While you're probably aware of the precautions necessary to protect dogs and cats during the summer months, you might not be as familiar with the best ways to protect a small pet (such as a rabbit, guinea pig, mouse, hamster, gerbil, rat, ferret or chinchilla) when hot weather strikes. How can you be sure that your small pet stays safe and healthy during the warmest period of the year?


Watch the weather

Heat can have a major effect on small pets, especially during the summer months. The increased temperatures and higher humidity levels can be problematic, and small pets can easily become overheated during periods of warm weather. Watch your pet closely for any signs of heatstroke (such as increased respiration, lethargy and red gums or tongue) and obtain immediate veterinary assistance if your pet exhibits symptoms. If you need to provide emergency treatment for your pet, the American Veterinary Medical Association suggests moving your pet to a shaded location.
Frozen water bottles provide an effective way to keep your bunny, guinea pig, chinchilla or ferret cool and comfortable during hot spells. Simply pop a bottle in the freezer and then transfer the frozen bottle to your pet's abode. They'll appreciate having the cold object to sit beside or lie next to, and you can keep replacement bottles in the freezer to ensure that your pet will have regular access to cool relief during hot weather.


Stay home, stay safe

According to the Humane Society of the United States, pets—including small pets—should never be left unattended in a vehicle on a warm or sunny day. They caution that the temperature in a vehicle can increase at a rapid rate and your pet could be in serious danger in an extremely short period of time. If you're traveling with your pet, make sure to take proper precautions to keep them cool, and never leave them alone in a vehicle.
On a similar note, always be sure to keep your pet's habitat out of direct sunlight. This is vital to the safety of your pet, so be sure to diligently watch where the sun hits the room during various parts of the day and select a location that is out of direct sunlight. While fans and air conditioning units can prove beneficial for effectively cooling a room, always make sure that cold air is not blowing directly on your pet.


Beware of bugs

When you think of fleas and ticks, you might automatically think of dogs and cats, but small pets can be susceptible to external parasites as well. If you regularly venture outdoors with your pet, or if you suspect that your pet may have been exposed to parasites, seek the advice of a veterinarian to establish a plan of prevention and treatment that is specially adapted to your pet's individual needs. Remember, small pets vary greatly in size and characteristics, and the appropriate treatment plan for a ferret may be quite different than the appropriate treatment plan for a hamster.
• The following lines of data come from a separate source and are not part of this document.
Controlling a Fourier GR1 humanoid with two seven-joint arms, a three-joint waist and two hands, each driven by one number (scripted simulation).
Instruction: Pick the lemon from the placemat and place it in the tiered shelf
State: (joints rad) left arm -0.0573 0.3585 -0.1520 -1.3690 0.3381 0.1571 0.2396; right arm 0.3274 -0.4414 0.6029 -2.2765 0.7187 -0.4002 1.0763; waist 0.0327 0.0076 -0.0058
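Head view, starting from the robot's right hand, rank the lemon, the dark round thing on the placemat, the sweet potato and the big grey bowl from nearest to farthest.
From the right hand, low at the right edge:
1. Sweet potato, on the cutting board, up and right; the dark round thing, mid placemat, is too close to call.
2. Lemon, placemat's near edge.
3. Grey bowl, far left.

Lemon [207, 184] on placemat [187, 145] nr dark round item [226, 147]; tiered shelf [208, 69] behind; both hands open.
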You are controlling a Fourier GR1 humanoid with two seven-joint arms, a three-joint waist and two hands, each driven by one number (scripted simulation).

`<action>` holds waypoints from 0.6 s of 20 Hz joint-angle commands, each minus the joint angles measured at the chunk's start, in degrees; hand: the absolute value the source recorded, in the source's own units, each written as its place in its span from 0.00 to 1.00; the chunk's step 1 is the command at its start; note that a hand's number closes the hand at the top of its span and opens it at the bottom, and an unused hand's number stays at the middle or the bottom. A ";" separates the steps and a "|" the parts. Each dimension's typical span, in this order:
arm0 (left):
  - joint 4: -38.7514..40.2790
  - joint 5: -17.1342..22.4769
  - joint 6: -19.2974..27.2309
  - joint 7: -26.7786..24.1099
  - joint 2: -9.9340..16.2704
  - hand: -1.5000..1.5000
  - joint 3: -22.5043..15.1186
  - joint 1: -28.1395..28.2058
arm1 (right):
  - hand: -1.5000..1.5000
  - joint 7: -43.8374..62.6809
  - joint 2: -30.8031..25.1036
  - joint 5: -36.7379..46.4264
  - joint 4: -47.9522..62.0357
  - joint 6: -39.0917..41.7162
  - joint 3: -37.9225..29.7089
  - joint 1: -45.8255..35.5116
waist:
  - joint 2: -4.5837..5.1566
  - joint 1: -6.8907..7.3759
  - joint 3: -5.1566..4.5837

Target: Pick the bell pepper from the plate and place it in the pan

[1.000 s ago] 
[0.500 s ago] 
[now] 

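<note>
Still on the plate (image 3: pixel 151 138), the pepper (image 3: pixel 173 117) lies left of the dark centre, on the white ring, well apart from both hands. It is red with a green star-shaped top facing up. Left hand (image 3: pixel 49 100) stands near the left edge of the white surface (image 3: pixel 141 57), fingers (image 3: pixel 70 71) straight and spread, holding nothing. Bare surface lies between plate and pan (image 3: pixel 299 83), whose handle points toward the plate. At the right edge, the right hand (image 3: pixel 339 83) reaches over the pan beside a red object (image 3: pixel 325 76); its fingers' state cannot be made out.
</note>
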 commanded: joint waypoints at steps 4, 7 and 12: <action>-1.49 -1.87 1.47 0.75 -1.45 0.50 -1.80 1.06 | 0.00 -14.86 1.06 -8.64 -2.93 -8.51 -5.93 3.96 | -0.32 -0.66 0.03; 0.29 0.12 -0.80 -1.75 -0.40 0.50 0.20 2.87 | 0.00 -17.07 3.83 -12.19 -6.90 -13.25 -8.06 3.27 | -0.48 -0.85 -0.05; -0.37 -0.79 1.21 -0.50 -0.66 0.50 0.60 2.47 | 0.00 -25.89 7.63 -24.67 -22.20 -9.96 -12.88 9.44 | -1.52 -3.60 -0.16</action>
Keep exercise to a minimum

Help your pet beat the heat by restricting strenuous exercise that could cause them to become overheated. For example, if you regularly take your rabbit outdoors for a walk, you'll want to avoid this practice during periods of hot weather, or schedule your walks for early or late in the day when temperatures are cooler.


Keep them hydrated

Water is of unparalleled importance to your pet's overall health and well-being, but it's even more important during the warm summer months. Be sure that your pet has access to fresh, cool water at all times, and refresh the water frequently to encourage your pet to drink. By helping your pet stay hydrated, you'll help them to avoid succumbing to heat-related problems.